### What you will do
An exact copy of all the data is needed, with every picture left out.
---
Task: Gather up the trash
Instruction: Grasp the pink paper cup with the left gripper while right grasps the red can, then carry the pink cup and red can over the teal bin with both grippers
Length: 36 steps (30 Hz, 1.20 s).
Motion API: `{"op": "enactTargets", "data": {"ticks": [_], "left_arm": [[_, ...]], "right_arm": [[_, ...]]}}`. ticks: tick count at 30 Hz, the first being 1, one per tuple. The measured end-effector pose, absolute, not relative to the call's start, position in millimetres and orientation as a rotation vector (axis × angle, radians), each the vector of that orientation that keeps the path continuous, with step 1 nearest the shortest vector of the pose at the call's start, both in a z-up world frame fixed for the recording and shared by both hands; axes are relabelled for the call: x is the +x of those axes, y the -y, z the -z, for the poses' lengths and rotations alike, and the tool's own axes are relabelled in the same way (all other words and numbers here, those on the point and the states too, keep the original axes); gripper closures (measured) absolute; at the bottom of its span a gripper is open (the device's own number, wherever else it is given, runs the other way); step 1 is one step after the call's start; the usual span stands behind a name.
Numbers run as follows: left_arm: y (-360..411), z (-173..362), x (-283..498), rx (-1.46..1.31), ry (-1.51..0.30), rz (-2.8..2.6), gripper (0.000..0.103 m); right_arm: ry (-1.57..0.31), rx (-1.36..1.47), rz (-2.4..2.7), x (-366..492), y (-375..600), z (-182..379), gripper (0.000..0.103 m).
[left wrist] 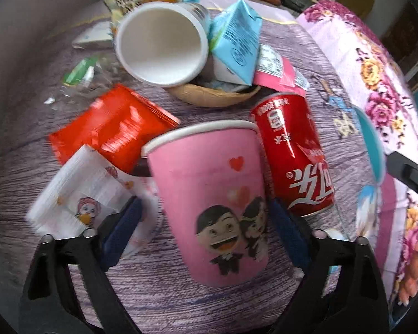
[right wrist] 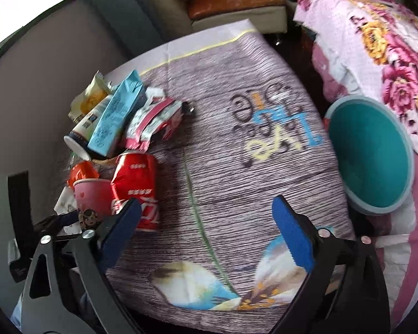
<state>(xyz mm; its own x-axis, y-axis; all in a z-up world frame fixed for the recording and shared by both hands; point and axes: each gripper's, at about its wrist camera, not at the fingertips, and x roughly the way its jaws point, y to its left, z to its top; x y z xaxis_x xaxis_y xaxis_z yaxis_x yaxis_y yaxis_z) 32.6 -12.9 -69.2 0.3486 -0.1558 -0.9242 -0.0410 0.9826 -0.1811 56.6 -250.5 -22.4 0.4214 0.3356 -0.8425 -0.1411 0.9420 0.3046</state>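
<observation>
Tbl (right wrist: 237,167) w/ trash pile (left wrist: 181,69)

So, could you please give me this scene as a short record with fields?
surface: table with printed cloth
left gripper: open, fingers either side of the upright pink cup
right gripper: open, nothing between its fingers
beside cup: dented red can
trash pile: white cup, blue carton, red wrapper
bin: teal bin, at the table's right edge
</observation>
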Motion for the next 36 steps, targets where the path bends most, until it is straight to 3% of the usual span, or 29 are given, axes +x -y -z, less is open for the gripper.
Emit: {"op": "enactTargets", "data": {"ticks": [1,4,16,24,25,26,36], "left_arm": [[12.6,69.8,32.6,-0.192,-1.215,0.093,0.04],[8.7,65.7,28.4,-0.196,-1.179,0.114,0.04],[-26.2,64.4,11.5,-0.287,-1.151,0.229,0.04],[-30.7,64.7,6.1,-0.273,-1.153,0.244,0.04],[-31.0,63.3,5.1,-0.27,-1.15,0.244,0.04],[-29.3,62.5,6.3,-0.267,-1.148,0.243,0.04],[-14.8,32.4,8.8,-0.212,-1.115,0.247,0.04]], "right_arm": [[-1.113,0.203,-0.309,57.3,247.3,24.0,0.023],[-1.176,0.179,-0.327,63.1,237.1,31.7,0.037],[-1.324,0.133,-0.465,106.7,170.8,59.7,0.038],[-1.395,0.276,-0.567,118.6,152.4,88.1,0.038],[-1.386,0.279,-0.575,119.2,152.4,91.1,0.043],[-1.379,0.296,-0.607,119.7,150.8,92.3,0.059],[-1.23,0.358,-0.582,106.1,196.6,50.0,0.059]]}}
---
### Written solution
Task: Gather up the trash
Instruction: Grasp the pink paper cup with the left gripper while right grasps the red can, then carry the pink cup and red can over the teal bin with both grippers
Length: 36 steps (30 Hz, 1.20 s).
Motion API: `{"op": "enactTargets", "data": {"ticks": [_], "left_arm": [[_, ...]], "right_arm": [[_, ...]]}}`. ticks: tick count at 30 Hz, the first being 1, one per tuple. The measured end-effector pose, absolute, not relative to the call's start, position in millimetres and orientation as a rotation vector (axis × angle, radians), each the vector of that orientation that keeps the path continuous, with step 1 nearest the shortest vector of the pose at the call's start, both in a z-up world frame fixed for the recording and shared by both hands; axes are relabelled for the call: x is the +x of those axes, y the -y, z the -z, for the poses' lengths and rotations alike, and the tool's own axes are relabelled in the same way (all other words and numbers here, those on the point and the states too, keep the original axes); gripper closures (measured) absolute; at the bottom of its span a gripper is open (the device's own number, wherever else it is given, runs the other way); step 1 is one step after the call's start; the usual span stands behind a name.
Numbers run as follows: left_arm: y (-360..411), z (-173..362), x (-283..498), rx (-1.46..1.31), ry (-1.51..0.30), rz (-2.8..2.6), gripper (0.000..0.103 m); right_arm: ry (-1.57..0.31), rx (-1.36..1.47), rz (-2.4..2.7), x (-366..492), y (-375..600), z (-182..379), gripper (0.000..0.103 m).
[left wrist] 
[right wrist] 
<state>(xyz mm; its own x-axis, y-axis; all in a z-up world frame fixed for the recording and shared by both hands; point and axes: each gripper's, at about its wrist camera, not at the fingertips, and x roughly the way its jaws point, y to its left, z to its top; x y z xaxis_x xaxis_y xaxis_z yaxis_x yaxis_y yaxis_z) 32.6 -12.9 -69.2 0.3486 -0.1558 -0.9242 -0.0410 0.9826 -0.1811 56.6 -250.5 -22.4 0.4214 0.3356 -0.8425 -0.1411 0.9420 0.3046</state>
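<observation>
Tbl (right wrist: 237,167) w/ trash pile (left wrist: 181,69)

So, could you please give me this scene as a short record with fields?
surface: table with printed cloth
left gripper: open, fingers either side of the upright pink cup
right gripper: open, nothing between its fingers
beside cup: dented red can
trash pile: white cup, blue carton, red wrapper
bin: teal bin, at the table's right edge
</observation>
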Motion for the next 36 steps, targets where the path bends most, until it is straight to 3% of the usual span, or 29 are given, axes +x -y -z, less is open for the gripper.
Emit: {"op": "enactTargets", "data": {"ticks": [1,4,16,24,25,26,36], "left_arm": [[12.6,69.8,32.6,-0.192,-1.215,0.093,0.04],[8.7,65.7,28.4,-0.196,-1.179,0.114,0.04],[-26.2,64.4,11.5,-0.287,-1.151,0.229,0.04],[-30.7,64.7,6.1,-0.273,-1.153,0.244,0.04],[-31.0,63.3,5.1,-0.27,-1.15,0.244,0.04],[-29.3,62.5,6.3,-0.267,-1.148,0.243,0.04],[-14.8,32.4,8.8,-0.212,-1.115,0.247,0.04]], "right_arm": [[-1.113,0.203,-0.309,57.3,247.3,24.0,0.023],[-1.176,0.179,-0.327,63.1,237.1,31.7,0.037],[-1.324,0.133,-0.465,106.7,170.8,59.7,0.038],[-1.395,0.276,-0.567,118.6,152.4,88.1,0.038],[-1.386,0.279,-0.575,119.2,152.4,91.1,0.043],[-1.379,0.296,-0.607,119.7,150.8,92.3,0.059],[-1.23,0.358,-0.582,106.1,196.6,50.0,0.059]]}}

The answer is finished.